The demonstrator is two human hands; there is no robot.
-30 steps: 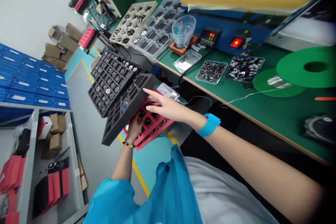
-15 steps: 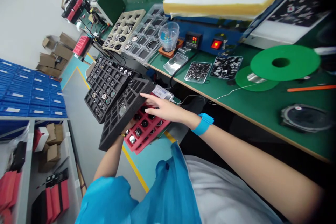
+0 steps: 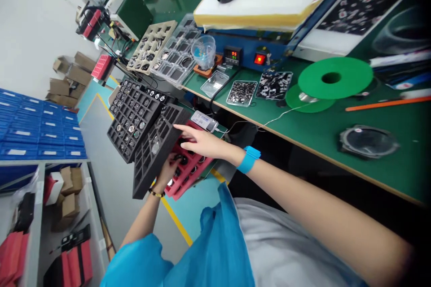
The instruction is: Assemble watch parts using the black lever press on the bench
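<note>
My right hand (image 3: pixel 205 142), with a blue wristband, grips the raised edge of a black compartment tray (image 3: pixel 143 175). The tray tilts up, with a clear round piece (image 3: pixel 155 147) in one of its compartments. My left hand (image 3: pixel 167 170), wearing a beaded bracelet, reaches under that tray over a red compartment tray (image 3: pixel 191 163). Its fingers close around a dark round watch part (image 3: pixel 182 159) there; the tray hides some of the hand. Other round watch parts sit in the red tray's compartments.
Another black tray (image 3: pixel 129 119) full of watch parts lies beyond. A white device (image 3: pixel 204 121) with a cable sits by my right hand. On the green bench (image 3: pixel 289 143) are small parts boxes (image 3: pixel 241 93), a plastic cup (image 3: pixel 204 51), a green spool (image 3: pixel 350 78) and a watch-like case (image 3: pixel 368 141).
My left hand has come into clearer view below the tilted black tray, its fingers now at a dark round part in the red tray. The camera view has shifted slightly.
</note>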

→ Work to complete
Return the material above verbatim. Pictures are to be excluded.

→ Answer for this exercise
The demonstrator is two human hands; there is no robot.
-30 steps: 
-15 steps: 
+0 steps: 
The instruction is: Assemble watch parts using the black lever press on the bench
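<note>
My right hand (image 3: pixel 205 142), with a blue wristband, grips the raised edge of a black compartment tray (image 3: pixel 143 175). The tray tilts up, with a clear round piece (image 3: pixel 155 147) in one of its compartments. My left hand (image 3: pixel 167 170), wearing a beaded bracelet, reaches under that tray over a red compartment tray (image 3: pixel 191 163). Its fingers close around a dark round watch part (image 3: pixel 182 159) there; the tray hides some of the hand. Other round watch parts sit in the red tray's compartments.
Another black tray (image 3: pixel 129 119) full of watch parts lies beyond. A white device (image 3: pixel 204 121) with a cable sits by my right hand. On the green bench (image 3: pixel 289 143) are small parts boxes (image 3: pixel 241 93), a plastic cup (image 3: pixel 204 51), a green spool (image 3: pixel 350 78) and a watch-like case (image 3: pixel 368 141).
My left hand has come into clearer view below the tilted black tray, its fingers now at a dark round part in the red tray. The camera view has shifted slightly.
</note>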

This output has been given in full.